При рассмотрении категорического императива кажется, что социально-этическая рефлексия проверяет, насколько то «целое как конкретное всеобщее» (Гегель), в котором общее благополучие находит свою конкретизацию, находится на пути к требуемой императивом всеобщности, хотя она и может быть выражена лишь формальным образом. Ограничение формальностью должно позволить здесь содержательному определению быть автономным.[656]
Так, например, любое требование кодифицированного правового строя, независимо от того, имеет ли оно внутригосударственную или международную обязательность — идет ли речь о гражданском законе или правах человека, — не является по характеру своей значимости прозрачным и должно быть способно на принципиальные улучшения. В плане кантовского различия «правового» и «правомерного»,[657] которое в широком смысле соответствует легальности и легитимации, строй правомерен не потому, что он существует согласно праву и гарантирует свое исполнение публичной власти.
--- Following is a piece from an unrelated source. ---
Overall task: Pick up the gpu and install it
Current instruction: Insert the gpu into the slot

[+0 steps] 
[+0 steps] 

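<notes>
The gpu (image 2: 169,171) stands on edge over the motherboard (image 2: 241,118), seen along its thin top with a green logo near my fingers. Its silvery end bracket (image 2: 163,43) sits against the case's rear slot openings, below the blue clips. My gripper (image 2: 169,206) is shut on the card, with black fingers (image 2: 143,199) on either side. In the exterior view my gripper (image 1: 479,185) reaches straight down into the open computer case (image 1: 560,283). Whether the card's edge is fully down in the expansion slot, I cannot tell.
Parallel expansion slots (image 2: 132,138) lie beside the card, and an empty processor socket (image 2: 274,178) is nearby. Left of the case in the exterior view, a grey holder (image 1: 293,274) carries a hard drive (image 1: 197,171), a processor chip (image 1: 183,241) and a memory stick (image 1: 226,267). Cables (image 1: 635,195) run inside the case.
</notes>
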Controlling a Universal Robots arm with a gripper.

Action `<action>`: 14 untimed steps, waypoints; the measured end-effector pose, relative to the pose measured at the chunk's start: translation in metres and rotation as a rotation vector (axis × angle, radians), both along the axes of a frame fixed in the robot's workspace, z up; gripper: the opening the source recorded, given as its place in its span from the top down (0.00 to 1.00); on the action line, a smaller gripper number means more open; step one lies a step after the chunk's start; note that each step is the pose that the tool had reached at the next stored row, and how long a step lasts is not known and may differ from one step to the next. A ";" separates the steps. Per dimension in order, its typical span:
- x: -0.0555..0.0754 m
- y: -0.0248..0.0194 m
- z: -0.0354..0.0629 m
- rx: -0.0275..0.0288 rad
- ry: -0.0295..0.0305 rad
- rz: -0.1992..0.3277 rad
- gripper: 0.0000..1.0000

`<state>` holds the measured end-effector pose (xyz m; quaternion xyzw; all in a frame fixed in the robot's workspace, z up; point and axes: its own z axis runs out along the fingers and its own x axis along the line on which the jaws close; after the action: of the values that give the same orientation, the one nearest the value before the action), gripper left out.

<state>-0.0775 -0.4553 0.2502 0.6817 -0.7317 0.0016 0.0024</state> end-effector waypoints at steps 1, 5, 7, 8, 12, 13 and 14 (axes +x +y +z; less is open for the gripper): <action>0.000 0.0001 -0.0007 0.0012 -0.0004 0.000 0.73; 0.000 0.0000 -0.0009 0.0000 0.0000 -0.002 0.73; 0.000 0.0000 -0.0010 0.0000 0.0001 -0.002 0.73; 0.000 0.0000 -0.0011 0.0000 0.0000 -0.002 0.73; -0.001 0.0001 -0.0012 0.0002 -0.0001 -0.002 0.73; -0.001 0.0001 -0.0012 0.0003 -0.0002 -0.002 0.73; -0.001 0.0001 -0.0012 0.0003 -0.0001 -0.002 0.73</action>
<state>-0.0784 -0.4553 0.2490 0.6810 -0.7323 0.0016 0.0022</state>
И если Кант придерживался того мнения, что там, где существует правовой строй, он может изменяться только правовым способом, то он все же не исключал — правда, иначе, чем, например, Томас Гоббс — того, что законодатель и правитель могут быть неправы:
Всякий нестроптивый подданный должен иметь возможность допускать, что государь его не хочет поступать с ним несправедливо. Стало быть, так как каждый человек имеет свои неотъемлемые права, от которых он не может отказаться, если бы даже и хотел, и о которых он сам имеет право судить, а несправедливость, которая, по его мнению, выпадает на его долю, может, согласно указанному предположению, быть совершена только по ошибка и ли от незнания тех или иных следствий, вытекающих из законов высшей власти, — то гражданин государства, и притом с позволения самого государя, должен иметь право открыто высказывать свое мнение о том, какие из распоряжений государя кажутся ему несправедливыми по отношению к обществу… Поэтому свобода печатного слова есть единственный палладиум прав народа — свобода в рамках глубокого уважения и любви к своему государственному устройству, поддерживаемая либеральным образом мыслей подданных, который оно внушает… Ведь намерение отказать народу в этой свободе было бы равносильно не только лишению его всякого притязания на право по отношению к верховному повелителю (как думает Гоббс), но и лишению самого повелителя — чья воля дает приказания подданным как гражданам только потому, что он представляет общую волю народа, — всяких знаний о том, что он сам изменил бы, если бы знал об этом, и в таком случае он стал бы в противоречие с самим собой.[658]
И хотя Кант не говорит об этом, тем не менее не содержит ли его высказывание то, что там, где свобода и совесть поставлены под сомнение не как «отъемлемые права», от которых можно отказаться, с нравственной точки зрения необходимы определенные формы сопротивления, вплоть до революционных?[659]
И хотя социальная этика — это не этика сопротивления, ее задача все же состоит в том, чтобы определить место осуществления свободы в структуре человеческого бытия как совместного бытия. Поскольку же совместное бытие как отношение к окружающим людям не является чем-то, что — Декарт, конечно, еще мог это подразумевать — добавляется к изначальному бытию индивидуума, а априорно уже есть «здесь», постольку человек не существует вначале как просто человек, а затем как общественный и цивилизованный человек, нет, он всегда существует в социально упорядоченной свободе. Правила совместной жизни и формы общности (семья, общество, государство — насколько бы спорными они ни были в своем историческом образовании) свойственны его природе. Они представляют собой безусловные притязания на его свободу.